§ Task statement
Set down exactly, from the records below, the line with "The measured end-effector" through the line with "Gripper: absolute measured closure", and nothing else.

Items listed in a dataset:
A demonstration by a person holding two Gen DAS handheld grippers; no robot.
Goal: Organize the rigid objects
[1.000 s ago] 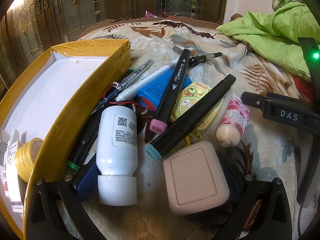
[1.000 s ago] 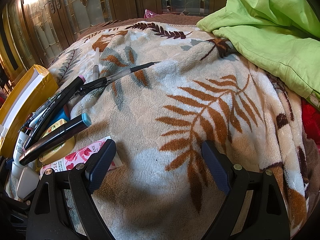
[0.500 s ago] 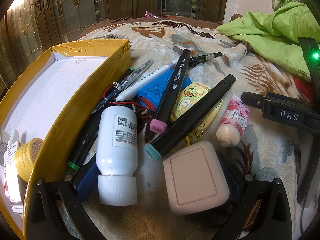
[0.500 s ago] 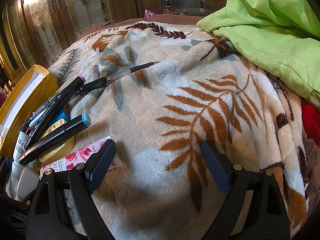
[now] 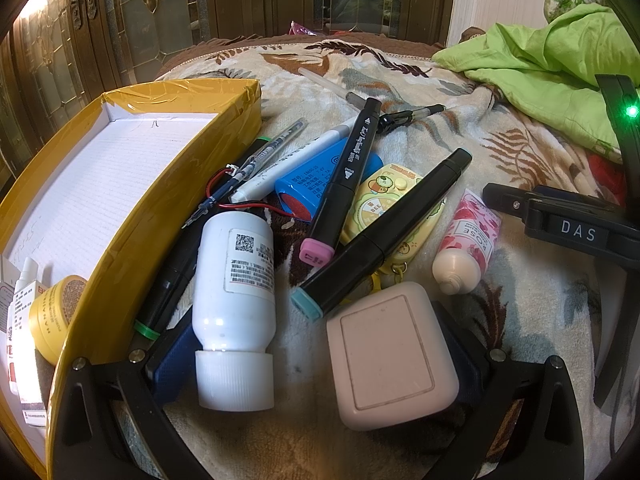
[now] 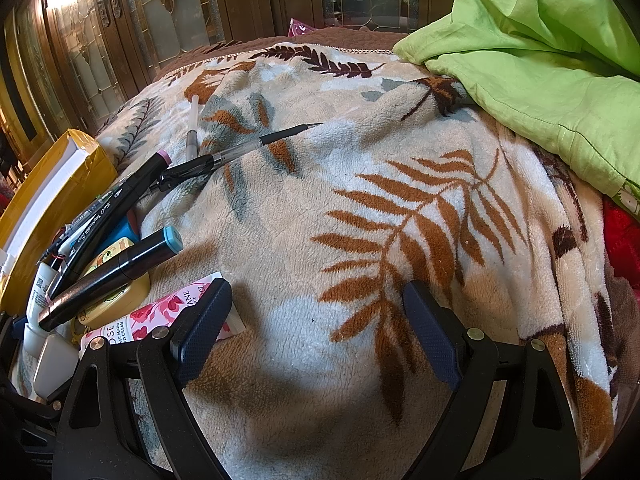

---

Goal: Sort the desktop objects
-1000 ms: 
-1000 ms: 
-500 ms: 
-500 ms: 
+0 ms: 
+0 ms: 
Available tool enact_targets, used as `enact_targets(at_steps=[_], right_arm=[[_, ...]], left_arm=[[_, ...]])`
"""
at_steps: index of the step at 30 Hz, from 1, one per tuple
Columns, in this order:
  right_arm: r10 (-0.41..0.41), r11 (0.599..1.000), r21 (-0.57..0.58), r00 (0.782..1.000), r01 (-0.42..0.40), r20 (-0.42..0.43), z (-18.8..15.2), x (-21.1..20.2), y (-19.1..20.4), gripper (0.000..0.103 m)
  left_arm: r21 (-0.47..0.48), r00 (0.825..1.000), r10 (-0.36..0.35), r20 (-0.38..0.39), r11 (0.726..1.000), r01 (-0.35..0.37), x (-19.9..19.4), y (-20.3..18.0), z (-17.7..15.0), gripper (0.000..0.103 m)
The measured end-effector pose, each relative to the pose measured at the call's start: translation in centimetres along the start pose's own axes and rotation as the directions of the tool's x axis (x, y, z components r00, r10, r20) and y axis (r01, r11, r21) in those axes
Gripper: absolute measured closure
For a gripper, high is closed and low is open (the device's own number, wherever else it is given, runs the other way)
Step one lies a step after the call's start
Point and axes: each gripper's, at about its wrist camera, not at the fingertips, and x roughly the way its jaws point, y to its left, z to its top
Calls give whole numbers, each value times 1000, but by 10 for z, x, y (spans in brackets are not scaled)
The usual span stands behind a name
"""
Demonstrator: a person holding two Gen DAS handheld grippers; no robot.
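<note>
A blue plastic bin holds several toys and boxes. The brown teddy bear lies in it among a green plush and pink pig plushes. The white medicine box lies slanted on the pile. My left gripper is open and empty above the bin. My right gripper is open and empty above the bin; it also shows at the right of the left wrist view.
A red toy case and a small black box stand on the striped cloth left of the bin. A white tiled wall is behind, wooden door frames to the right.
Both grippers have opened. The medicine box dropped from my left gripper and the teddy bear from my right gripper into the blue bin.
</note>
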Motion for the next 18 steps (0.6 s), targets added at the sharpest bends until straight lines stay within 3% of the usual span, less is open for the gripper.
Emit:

§ Answer to the problem
The measured end-effector pose, each relative to the pose measured at the call's start: translation in centimetres along the start pose's own axes and rotation as the directions of the tool's x axis (x, y, z components r00, r10, r20) and y axis (r01, r11, r21) in those axes
Gripper: absolute measured closure

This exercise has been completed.